Mother was a beautiful singer. He often got her to sing for him, and sometimes asked her to sing his favorite song, which was styled "The Star in The East." I have heard her sing it for him, at different times, ever since as long ago as I can remember hearing her sing. It was a beautiful piece, connected with the Messiah's advent, which happened over eighteen hundred years before. One verse of it was this:

"Cold on his cradle the dew drops were shining,
Low lies his head, with the beasts of the stall;
Angels adore him in slumber reclining,
Maker and Monarch and Savior of all."

It is claimed by some, that the human voice is capable of producing more different sounds and is more musical and pleasing to the ear than anything else earthly; that it is but little below the seraphic strains. "The Star in The East" referred back to the most glorious night, for the human race, that earth ever knew. A multitude of the heavenly hosts came down in the east of Judea; the darkness of night was driven away and the place became more beautiful than day, for glory shone around them. They announced to the wise men of the East, that the Savior of mankind was upon the earth, and that he was at Bethlehem. They told them how and where they would find him. The Heavenly visitors showed them a star or meteor of exceeding brilliancy and told them it would conduct them to the place where he was. They started with the star in advance; it lighted their path and conducted them to the place. There was heard sung, that night, one of the most heavenly, beautiful, thrilling and enchanting songs that ever broke upon the ear of mortal men. It was sung by angels, this was their song: "Glory to God in the highest, and on earth peace, good will toward men." Then the bright messengers plumed their pinions, spread out their snow white wings, filled up their shining train and in a cloud of glory flew away to Heaven.

Now as I have strayed a little in thinking of the subject of "The Star in The East" I find myself back again in the presence of the one who sung father's favorite song.

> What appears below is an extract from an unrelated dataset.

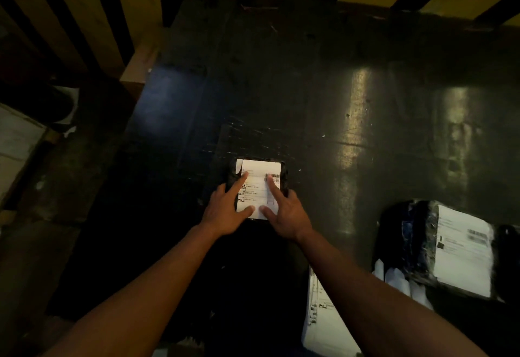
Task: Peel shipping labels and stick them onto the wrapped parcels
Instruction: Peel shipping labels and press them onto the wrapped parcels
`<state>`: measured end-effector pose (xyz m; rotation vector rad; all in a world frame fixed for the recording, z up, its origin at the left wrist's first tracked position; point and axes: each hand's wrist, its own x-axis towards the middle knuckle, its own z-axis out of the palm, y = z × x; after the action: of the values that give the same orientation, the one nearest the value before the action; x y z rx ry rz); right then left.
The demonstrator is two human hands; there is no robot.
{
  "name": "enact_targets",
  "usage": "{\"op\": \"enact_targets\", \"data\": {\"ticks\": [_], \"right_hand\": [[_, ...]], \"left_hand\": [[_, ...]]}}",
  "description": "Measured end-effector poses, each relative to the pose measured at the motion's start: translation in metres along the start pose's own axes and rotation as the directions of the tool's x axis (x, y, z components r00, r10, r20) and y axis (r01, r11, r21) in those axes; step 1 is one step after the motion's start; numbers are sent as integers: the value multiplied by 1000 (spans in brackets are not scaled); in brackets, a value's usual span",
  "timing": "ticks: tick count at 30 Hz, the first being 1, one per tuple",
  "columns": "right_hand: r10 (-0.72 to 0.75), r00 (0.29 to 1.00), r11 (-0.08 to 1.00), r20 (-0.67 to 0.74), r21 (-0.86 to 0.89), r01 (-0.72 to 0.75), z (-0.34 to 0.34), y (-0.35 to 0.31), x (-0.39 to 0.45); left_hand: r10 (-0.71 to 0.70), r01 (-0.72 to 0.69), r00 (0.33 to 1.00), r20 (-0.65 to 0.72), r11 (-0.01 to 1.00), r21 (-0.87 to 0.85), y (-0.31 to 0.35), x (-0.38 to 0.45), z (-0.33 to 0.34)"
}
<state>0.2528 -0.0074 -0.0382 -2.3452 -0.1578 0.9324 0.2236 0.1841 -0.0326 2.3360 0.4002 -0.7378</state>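
Dark scuffed tabletop (309, 89) fills the frame. At centre, your left hand (228, 210) and right hand (284, 213) press flat, fingers spread, on a white paper shipping label (257, 188) covering a small black-wrapped parcel (283, 172). It looks light, soft; steady its edges.

Your two bare hands lie flat, side by side, at the centre of the view.

Your left hand (226, 211) lies palm down, forefinger stretched straight ahead and thumb angled inward toward the other hand; the remaining fingers curve off its outer side. Your right hand (284, 210) mirrors it, forefinger extended forward and thumb pointing in, so the two thumb tips sit near each other without touching. Both forearms are bare and enter from the lower corners of the view, converging toward the wrists, which are level and close together. Neither hand grips anything.
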Motion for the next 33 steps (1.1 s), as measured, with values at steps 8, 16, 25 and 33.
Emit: {"op": "enact_targets", "data": {"ticks": [8, 16, 25, 33], "right_hand": [[6, 991, 996, -131, 93, 7, 6, 3, -26], [-31, 947, 993, -318, 97, 65, -21, 25, -99], [29, 826, 997, -564, 80, 20, -86, 94, -174], [112, 738, 991, -666, 132, -31, -145, 177, -226]], "left_hand": [[37, -38, 996, -82, 999, -17, 14, -30, 6], [154, -157, 981, -121, 987, -20, 63, -89, 25], [315, -319, 944, -92, 948, -24, 162, -123, 77], [440, -441, 897, -32, 897, -24, 251, -133, 142]]}}
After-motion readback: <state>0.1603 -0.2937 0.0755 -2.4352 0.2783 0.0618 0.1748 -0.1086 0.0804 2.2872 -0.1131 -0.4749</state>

I told mother she must get ready, and, in the fall, we would go back to the state of New York. I asked father to go with us, and tried to get him to say he would go. But he thought he would have to stay at home and take care of things while we were gone. Mother concluded she would go and said she would get ready for the journey and we would go and see the old native places, and old friends and make the visit we had talked about so long. The thought of Lake Erie had always been a dread to mother, whenever we spoke of going back. But now we could go back very easily and in a very short time with the cars on the "Great Western Railway" I told her it would be as easy, for her, as though she were sitting in a parlor. I encouraged her all I could, for she was getting quite old and feeble, and it looked like a big undertaking to her. I said to encourage her, that she would be able to stand it first rate, and the trip, no doubt, would do her good. I think the thought of going was pleasing to her.

But we met not many more times at my father's house, under so favorable and happy circumstances, nor gathered around his board with everything in such good cheer, and prospects so bright.